Brief:
Check each line of the data below for the word "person", then extract the ones that have it.
Data for this exercise Block Start
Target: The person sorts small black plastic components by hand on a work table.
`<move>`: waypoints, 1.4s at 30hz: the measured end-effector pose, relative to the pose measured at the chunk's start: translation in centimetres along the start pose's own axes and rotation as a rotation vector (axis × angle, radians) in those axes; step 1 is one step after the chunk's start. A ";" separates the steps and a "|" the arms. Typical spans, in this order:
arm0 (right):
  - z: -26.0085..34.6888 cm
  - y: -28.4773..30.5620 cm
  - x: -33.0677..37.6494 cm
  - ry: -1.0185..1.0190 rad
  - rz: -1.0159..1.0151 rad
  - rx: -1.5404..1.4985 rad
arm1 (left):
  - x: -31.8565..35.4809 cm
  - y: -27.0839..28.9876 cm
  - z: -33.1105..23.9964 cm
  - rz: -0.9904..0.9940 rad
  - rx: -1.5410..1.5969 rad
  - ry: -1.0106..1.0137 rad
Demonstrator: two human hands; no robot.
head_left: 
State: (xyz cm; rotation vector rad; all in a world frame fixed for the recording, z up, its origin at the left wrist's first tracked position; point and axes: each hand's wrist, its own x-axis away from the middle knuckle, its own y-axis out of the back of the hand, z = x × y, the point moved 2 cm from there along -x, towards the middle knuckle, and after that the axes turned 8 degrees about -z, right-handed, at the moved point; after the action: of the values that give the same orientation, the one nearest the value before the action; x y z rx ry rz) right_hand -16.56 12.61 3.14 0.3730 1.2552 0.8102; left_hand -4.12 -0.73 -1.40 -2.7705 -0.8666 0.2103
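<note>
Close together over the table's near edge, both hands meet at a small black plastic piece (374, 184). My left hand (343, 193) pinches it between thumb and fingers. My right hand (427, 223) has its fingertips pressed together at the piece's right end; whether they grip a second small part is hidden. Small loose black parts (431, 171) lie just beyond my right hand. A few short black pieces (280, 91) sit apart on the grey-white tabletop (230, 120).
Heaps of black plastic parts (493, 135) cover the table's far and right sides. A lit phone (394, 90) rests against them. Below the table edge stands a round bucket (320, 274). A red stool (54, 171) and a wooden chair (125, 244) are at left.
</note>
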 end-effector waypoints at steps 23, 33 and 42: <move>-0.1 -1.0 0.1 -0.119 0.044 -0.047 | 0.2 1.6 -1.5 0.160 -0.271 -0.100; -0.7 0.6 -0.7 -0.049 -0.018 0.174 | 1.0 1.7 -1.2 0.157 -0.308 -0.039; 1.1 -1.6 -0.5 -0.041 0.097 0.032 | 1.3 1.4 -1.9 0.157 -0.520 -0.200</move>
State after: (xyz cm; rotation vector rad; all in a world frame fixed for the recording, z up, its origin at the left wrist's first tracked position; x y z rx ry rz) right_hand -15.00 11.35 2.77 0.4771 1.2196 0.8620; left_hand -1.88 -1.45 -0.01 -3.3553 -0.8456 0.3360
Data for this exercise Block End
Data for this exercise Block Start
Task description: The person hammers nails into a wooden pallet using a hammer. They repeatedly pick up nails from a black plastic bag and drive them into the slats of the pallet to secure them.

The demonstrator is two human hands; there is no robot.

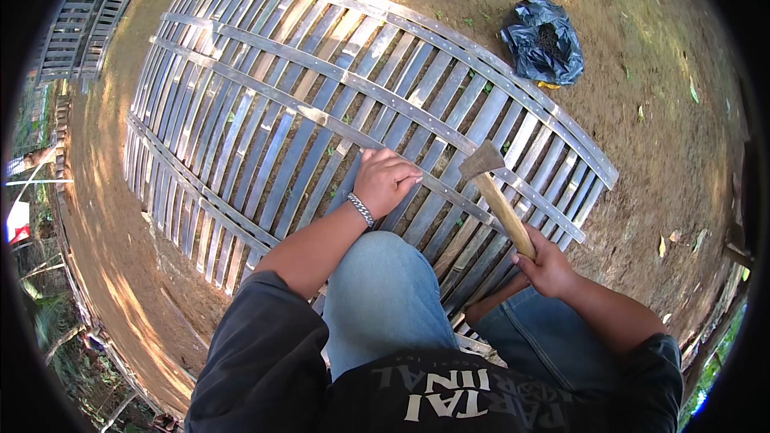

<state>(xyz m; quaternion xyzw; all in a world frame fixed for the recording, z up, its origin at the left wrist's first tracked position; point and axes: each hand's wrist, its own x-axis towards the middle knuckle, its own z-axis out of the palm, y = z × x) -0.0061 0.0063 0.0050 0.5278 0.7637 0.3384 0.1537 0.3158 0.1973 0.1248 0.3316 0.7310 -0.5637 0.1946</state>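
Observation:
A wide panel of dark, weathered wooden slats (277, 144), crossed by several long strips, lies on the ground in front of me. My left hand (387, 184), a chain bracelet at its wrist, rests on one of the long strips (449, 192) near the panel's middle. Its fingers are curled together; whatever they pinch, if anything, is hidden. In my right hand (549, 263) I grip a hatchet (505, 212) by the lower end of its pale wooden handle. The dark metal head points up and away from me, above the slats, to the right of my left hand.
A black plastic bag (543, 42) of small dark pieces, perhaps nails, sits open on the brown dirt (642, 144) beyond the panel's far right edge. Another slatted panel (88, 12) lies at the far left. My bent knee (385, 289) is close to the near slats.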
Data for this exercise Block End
Your solution:
Target: The person sorts small black plastic components by hand on a work table.
Task description: The person hammers nails into a wooden pallet using a hammer. They repeatedly pick up nails from a black plastic bag and drive them into the slats of the pallet to secure them.

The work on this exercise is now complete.